---- Supplied material

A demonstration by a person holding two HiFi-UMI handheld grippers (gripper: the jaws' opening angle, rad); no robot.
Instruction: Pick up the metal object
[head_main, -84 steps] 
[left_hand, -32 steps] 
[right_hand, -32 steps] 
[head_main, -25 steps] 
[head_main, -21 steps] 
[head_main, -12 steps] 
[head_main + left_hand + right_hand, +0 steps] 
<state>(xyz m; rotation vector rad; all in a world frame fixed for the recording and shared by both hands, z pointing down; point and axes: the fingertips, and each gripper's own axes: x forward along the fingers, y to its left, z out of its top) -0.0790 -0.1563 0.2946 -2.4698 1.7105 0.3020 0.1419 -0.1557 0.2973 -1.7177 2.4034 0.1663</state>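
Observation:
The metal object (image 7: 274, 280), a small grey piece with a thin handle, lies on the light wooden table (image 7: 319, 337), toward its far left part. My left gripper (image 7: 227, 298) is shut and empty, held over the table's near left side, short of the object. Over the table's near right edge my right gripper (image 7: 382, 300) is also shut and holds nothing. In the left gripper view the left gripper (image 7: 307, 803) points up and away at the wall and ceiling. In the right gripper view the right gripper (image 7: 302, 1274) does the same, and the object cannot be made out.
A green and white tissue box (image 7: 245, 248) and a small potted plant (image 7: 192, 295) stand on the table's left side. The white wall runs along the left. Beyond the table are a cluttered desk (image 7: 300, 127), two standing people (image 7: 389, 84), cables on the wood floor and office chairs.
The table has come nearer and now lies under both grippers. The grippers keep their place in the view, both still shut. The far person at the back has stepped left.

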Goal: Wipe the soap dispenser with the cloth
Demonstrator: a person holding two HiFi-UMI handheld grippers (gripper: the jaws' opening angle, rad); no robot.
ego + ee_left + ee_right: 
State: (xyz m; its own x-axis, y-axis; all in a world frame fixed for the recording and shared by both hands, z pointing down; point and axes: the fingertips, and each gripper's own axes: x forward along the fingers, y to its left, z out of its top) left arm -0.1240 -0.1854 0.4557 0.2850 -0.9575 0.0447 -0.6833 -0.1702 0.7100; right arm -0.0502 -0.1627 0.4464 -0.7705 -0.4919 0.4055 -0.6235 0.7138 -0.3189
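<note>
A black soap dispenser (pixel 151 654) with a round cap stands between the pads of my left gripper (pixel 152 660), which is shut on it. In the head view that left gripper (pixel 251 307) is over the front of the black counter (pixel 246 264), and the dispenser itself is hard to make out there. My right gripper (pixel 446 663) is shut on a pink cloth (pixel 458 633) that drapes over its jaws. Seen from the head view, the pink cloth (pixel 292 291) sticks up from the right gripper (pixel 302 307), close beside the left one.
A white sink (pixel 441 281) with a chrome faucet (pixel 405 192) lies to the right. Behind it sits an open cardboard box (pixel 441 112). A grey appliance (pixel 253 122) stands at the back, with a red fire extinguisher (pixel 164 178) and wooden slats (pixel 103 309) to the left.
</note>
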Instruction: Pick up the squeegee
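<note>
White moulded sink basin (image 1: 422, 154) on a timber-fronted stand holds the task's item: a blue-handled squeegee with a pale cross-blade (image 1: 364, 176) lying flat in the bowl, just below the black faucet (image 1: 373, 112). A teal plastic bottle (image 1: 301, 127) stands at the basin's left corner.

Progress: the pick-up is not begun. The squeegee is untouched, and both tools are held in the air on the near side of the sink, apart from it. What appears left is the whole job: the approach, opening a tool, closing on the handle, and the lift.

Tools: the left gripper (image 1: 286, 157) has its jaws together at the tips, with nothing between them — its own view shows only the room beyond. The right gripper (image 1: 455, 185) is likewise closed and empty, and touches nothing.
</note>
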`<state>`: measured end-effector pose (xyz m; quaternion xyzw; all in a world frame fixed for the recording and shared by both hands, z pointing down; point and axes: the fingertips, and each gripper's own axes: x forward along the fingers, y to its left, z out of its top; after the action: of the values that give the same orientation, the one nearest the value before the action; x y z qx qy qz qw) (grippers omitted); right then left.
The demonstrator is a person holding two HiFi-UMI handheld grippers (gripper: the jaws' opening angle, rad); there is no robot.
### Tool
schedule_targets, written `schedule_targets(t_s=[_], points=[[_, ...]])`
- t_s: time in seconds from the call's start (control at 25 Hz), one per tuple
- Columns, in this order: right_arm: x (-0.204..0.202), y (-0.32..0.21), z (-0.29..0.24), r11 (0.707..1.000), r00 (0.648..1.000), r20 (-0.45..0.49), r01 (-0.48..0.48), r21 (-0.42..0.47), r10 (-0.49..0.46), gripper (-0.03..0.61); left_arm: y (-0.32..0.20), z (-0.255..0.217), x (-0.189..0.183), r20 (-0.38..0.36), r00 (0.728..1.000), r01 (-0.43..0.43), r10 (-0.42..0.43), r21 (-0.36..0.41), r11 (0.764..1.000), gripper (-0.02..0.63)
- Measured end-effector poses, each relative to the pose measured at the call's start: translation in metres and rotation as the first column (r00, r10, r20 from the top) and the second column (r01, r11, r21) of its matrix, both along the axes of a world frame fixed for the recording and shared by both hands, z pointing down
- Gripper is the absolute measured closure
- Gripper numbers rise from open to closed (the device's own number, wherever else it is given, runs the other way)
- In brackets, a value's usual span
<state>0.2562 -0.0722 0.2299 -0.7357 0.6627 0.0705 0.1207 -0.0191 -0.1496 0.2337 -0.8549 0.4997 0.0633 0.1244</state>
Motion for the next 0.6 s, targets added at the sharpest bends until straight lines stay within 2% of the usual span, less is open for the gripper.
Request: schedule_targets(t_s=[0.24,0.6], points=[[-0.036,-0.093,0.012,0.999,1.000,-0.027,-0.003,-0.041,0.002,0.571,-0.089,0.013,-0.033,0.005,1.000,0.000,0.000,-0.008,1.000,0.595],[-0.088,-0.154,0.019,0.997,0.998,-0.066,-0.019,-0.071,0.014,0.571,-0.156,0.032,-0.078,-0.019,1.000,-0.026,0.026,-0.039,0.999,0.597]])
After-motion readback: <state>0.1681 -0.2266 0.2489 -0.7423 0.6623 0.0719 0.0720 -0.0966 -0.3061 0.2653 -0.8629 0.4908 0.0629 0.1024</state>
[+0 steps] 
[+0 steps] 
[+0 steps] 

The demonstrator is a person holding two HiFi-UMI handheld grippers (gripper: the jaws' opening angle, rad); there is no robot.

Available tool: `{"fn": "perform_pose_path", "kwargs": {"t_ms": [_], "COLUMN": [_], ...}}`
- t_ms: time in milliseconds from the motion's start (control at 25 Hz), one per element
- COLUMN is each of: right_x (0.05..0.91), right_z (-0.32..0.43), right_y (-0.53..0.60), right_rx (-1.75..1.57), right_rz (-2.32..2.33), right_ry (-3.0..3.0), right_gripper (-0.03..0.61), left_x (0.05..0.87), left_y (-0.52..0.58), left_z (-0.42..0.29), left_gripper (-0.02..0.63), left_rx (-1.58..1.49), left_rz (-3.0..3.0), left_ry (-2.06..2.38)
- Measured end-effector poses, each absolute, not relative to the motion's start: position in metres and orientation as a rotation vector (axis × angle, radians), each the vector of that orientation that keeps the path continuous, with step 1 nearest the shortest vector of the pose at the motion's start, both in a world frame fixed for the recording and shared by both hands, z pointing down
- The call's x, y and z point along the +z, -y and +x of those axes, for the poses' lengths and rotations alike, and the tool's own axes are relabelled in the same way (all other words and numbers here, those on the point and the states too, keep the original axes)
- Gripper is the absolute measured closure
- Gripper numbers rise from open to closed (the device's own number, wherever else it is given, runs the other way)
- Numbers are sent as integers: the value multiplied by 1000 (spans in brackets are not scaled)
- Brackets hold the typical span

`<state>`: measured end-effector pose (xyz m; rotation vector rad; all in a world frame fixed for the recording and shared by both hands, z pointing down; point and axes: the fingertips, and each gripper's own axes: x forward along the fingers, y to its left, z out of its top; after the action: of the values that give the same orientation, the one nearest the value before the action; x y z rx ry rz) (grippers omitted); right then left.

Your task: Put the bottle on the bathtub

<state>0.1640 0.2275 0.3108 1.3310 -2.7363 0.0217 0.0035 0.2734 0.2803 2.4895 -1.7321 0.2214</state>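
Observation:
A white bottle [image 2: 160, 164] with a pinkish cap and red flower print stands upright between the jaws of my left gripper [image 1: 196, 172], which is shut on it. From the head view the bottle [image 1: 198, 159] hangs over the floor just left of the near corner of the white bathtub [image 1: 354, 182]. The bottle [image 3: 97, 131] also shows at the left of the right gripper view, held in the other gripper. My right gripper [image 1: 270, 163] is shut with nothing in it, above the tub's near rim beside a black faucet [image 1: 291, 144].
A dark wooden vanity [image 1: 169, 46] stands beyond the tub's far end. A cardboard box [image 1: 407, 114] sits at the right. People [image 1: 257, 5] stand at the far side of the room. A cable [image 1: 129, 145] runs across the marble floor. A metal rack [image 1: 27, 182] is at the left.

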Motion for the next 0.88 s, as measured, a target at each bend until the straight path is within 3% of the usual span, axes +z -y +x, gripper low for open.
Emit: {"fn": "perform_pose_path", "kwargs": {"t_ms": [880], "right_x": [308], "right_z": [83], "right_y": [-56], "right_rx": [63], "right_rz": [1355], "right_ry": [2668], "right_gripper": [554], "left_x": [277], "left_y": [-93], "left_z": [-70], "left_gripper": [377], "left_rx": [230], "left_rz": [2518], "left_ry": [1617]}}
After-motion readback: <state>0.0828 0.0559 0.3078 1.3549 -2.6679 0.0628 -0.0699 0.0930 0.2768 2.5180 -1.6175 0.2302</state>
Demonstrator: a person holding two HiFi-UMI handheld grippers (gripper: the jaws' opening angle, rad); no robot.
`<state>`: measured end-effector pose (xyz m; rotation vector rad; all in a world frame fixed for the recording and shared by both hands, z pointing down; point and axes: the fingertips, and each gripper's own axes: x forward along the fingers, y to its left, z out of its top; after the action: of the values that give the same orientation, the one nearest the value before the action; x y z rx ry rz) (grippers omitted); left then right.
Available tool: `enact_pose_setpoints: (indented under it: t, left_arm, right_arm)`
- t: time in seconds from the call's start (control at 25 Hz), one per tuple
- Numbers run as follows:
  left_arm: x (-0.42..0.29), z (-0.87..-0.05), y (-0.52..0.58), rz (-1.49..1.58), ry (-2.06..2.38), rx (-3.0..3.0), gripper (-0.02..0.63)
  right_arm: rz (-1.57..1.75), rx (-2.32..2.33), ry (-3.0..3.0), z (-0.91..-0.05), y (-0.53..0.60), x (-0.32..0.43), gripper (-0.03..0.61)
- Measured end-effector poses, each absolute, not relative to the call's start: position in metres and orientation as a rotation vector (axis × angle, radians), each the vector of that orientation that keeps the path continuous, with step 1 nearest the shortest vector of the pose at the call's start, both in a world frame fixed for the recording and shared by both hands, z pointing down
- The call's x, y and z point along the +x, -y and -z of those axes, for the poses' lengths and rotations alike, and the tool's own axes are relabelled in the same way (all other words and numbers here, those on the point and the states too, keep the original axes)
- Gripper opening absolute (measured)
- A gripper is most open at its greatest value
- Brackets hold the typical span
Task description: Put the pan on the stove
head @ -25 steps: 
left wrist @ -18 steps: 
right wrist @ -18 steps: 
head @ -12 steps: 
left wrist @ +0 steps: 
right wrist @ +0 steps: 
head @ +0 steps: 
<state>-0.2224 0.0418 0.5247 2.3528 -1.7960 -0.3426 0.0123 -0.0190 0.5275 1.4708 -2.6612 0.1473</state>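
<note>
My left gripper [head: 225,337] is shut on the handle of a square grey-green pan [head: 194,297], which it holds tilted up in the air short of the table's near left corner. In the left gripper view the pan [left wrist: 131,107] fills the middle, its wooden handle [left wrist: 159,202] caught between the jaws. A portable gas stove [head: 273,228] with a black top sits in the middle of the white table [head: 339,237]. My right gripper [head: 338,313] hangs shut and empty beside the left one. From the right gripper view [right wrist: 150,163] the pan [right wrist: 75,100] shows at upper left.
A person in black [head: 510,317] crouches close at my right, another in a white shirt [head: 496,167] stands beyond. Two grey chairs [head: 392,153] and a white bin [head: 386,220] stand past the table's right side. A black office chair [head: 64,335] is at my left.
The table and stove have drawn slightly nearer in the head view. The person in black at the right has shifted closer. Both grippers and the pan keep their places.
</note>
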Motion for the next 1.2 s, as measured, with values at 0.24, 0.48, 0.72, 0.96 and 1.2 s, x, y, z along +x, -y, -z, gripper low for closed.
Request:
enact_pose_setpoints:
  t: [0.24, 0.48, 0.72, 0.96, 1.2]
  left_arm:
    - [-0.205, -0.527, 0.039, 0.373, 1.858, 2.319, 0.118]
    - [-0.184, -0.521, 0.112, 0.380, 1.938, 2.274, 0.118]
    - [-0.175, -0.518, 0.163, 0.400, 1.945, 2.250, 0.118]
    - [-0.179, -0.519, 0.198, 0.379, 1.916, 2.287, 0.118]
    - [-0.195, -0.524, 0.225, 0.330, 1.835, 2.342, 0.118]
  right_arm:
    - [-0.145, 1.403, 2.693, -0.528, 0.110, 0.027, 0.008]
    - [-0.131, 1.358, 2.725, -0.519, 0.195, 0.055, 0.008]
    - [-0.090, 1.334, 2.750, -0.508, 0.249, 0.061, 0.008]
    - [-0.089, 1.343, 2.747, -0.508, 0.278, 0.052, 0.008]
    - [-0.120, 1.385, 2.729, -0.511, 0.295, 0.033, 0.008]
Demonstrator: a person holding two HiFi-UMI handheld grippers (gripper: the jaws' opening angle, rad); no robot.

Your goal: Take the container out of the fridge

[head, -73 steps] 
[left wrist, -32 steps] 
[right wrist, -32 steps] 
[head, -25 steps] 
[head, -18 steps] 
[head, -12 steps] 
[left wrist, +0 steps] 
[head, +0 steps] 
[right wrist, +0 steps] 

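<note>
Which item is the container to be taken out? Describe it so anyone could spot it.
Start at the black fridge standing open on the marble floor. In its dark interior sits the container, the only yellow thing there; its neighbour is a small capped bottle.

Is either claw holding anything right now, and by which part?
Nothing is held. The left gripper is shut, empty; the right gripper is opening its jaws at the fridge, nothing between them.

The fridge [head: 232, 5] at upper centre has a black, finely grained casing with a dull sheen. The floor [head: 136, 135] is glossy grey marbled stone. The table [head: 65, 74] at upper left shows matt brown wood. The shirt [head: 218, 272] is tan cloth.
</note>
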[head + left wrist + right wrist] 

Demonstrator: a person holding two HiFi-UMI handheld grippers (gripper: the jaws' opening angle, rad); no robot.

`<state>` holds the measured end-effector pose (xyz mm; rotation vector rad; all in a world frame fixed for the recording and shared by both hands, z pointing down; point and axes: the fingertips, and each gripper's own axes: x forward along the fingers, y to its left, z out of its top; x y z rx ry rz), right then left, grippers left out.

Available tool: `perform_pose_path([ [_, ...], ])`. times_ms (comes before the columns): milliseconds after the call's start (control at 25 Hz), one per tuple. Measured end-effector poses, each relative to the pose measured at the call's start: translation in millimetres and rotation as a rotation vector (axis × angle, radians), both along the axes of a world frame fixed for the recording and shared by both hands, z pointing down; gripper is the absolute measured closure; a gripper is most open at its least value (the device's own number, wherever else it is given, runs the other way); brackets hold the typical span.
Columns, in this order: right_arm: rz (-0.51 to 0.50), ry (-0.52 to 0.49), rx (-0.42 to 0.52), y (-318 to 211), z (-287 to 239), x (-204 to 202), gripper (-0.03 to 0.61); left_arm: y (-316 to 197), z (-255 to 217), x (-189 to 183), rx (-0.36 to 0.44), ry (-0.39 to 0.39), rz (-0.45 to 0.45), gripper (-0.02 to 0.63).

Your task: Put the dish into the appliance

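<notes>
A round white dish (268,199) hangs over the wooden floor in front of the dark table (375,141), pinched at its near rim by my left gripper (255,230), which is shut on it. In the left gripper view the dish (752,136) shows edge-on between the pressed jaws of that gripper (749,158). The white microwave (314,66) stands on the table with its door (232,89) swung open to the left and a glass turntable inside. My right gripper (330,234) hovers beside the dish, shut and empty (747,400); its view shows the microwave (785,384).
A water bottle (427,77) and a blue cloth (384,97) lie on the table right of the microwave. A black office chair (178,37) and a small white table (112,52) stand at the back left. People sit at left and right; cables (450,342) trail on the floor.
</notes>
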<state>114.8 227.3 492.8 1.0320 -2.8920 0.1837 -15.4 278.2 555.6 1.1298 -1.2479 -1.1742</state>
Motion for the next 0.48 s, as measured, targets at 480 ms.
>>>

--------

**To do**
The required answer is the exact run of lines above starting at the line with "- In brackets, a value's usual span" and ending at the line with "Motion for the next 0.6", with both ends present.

**Answer to this task**
- In brackets, a value's usual span
<state>0.2562 -0.0722 0.2299 -0.7357 0.6627 0.0705 0.1207 -0.0191 -0.1496 0.2337 -0.8549 0.4997 0.0633 0.1244</state>
Motion for the next 0.6 s, targets added at the sharpest bends until straight lines stay within 2% of the usual span, less is open for the gripper.

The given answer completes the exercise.